YOUR OBJECTIVE: Each line containing the word "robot" must be copied from the material below.

Segment Start: DATA FOR THIS EXERCISE

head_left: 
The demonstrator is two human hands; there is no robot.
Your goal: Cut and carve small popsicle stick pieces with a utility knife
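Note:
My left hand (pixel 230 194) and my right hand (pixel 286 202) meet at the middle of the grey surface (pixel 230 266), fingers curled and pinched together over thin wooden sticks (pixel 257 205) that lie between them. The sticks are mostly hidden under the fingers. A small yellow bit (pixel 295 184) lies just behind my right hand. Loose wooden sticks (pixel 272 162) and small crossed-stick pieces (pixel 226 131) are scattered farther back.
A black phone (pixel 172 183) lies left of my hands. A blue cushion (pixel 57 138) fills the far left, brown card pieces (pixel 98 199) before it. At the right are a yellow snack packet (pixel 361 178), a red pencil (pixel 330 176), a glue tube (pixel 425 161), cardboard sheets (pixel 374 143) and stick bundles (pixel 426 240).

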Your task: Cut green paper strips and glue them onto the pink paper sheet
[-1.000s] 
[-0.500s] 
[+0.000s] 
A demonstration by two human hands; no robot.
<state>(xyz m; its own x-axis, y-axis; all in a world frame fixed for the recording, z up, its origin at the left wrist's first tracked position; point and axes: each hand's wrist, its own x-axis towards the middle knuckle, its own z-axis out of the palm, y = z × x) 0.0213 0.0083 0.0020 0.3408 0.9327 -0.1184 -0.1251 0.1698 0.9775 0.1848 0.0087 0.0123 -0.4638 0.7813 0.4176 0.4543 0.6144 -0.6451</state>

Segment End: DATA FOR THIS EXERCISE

TASK OUTPUT:
The demonstrator is two human hands; there is no robot.
A demonstration by two human hands; no robot.

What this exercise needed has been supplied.